Тимофей покосился на стоящего неподалёку однорукого и невольно усмехнулся. «Про увечья пытает, а сам калеку взял!»

Саврасов перехватил его взгляд.

   — На Потаню Казанского засмотрелся? Потанька, подь сюды! — Однорукий тотчас оказался рядом. — Ткач вон в тебе сумневается. Покажи-ко себя.

Тот, не говоря ни слова, почти без замаха двинул Тимофея кулаком в лоб. Потемнело в глазах, голова загудела, как пустая лохань. Тимофей тряхнул головой и попытался ответить ударом на удар, но однорукий шагнул в сторону, и его твёрдый как камень кулак обжёг Тимофеево ухо, мгновенно начавшее краснеть и пухнуть.

Саврасов захохотал:

   — Ай да Потаня Казанский! Даром что без руки — один десятерых стоит!

Однорукий, воодушевлённый похвалой и видя, что сотник его не останавливает, заходил уже с другого бока, намереваясь третьим ударом свалить Тимофея с ног. Их уже окружила толпа, гиканьем и гоготом поддерживая Потаньку. Тимофей заметил мельком полные страха глаза Савелия. Обида и злоба закипели в душе — на увёртливого калеку, на хохочущего Саврасова, на толпу мужиков, на жизнь свою, пошедшую чёрной полосой. Он подпустил однорукого поближе и, опередив на мгновение его замах, с каким-то звериным стоном ударил соперника в тощий живот. Лапти Потаньки оторвались от земли, и сам он, подломившись в воздухе, рухнул в грязь и остался лежать неподвижно.

Толпа затихла. Кто-то бросился хлопотать над одноруким Потанькой, приводя его в чувство.

   — Тимофей Трифонов, говоришь? — мрачно переспросил Саврасов, помолчав. — Конь есть у тебя?

   — Нет.

   — Без коня не беру.

Сотник отвернулся. Писарь, обмакнув костяное писало в глиняный пузырёк с краской, вопросительно глядел на него.

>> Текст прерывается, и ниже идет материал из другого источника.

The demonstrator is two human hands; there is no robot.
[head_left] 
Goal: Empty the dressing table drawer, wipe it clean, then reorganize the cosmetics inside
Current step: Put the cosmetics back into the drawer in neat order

К Тимофею подбежал Савелий:

   — Трифоныч, однова живём, бери мою кобылицу! Воротишься из похода — сочтёмся. Бери, говорю!

Тимофей не отвечал. Его ещё мелко лихорадило после драки. Никакой поход, никакая добыча не были сейчас по сердцу.

Саврасов повернулся к нему:

   — Ну так как? Уладил с конём? Гляди токмо, чтоб до новгородских рубежей кляча не издохла. Там-то получше выберешь. Коли жив останешься...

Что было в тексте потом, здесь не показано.